* TASK STATEMENT *
Copy, without any change, the lines from the one that holds "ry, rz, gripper" through the final line of the material below.

* GIVEN INFORMATION *
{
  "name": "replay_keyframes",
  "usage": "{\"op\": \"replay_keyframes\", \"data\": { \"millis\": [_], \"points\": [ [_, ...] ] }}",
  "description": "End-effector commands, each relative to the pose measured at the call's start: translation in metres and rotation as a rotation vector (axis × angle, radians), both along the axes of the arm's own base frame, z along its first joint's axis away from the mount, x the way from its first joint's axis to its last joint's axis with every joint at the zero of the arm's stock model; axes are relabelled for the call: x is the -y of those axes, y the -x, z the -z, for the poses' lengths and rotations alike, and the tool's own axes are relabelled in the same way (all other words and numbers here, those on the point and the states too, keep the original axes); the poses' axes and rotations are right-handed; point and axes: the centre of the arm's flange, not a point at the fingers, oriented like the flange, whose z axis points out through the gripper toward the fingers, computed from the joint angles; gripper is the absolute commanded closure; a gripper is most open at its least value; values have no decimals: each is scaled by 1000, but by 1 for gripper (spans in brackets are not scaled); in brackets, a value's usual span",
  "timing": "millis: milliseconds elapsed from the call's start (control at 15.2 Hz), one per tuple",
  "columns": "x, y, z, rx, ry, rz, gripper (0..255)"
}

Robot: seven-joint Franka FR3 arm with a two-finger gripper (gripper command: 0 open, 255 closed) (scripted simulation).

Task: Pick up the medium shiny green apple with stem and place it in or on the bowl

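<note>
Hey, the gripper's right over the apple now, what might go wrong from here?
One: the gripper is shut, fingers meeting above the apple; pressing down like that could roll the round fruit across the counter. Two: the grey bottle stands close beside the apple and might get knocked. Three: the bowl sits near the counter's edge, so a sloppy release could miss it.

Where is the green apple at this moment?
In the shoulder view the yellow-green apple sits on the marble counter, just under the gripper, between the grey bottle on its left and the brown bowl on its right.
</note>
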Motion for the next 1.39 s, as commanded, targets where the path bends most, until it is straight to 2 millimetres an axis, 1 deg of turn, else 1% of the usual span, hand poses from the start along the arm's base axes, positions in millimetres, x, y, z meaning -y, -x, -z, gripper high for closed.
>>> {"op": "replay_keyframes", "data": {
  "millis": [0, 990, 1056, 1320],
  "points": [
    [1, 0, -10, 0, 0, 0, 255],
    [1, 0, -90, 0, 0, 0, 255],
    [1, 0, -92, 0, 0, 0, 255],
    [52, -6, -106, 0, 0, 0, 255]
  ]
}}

* RESPONSE BOX *
  "columns": "x, y, z, rx, ry, rz, gripper (0..255)"
}

Robot: seven-joint Franka FR3 arm with a two-finger gripper (gripper command: 0 open, 255 closed) (scripted simulation).

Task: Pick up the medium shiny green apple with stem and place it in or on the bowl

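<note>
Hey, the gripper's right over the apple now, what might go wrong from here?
One: the gripper is shut, fingers meeting above the apple; pressing down like that could roll the round fruit across the counter. Two: the grey bottle stands close beside the apple and might get knocked. Three: the bowl sits near the counter's edge, so a sloppy release could miss it.

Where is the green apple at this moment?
In the shoulder view the yellow-green apple sits on the marble counter, just under the gripper, between the grey bottle on its left and the brown bowl on its right.
</note>
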Motion for the next 1.39 s, as commanded, targets where the path bends most, until it is straight to 2 millimetres an axis, 1 deg of turn, else 1% of the usual span, hand poses from the start along the arm's base axes, positions in millimetres, x, y, z meaning -y, -x, -z, gripper high for closed.
>>> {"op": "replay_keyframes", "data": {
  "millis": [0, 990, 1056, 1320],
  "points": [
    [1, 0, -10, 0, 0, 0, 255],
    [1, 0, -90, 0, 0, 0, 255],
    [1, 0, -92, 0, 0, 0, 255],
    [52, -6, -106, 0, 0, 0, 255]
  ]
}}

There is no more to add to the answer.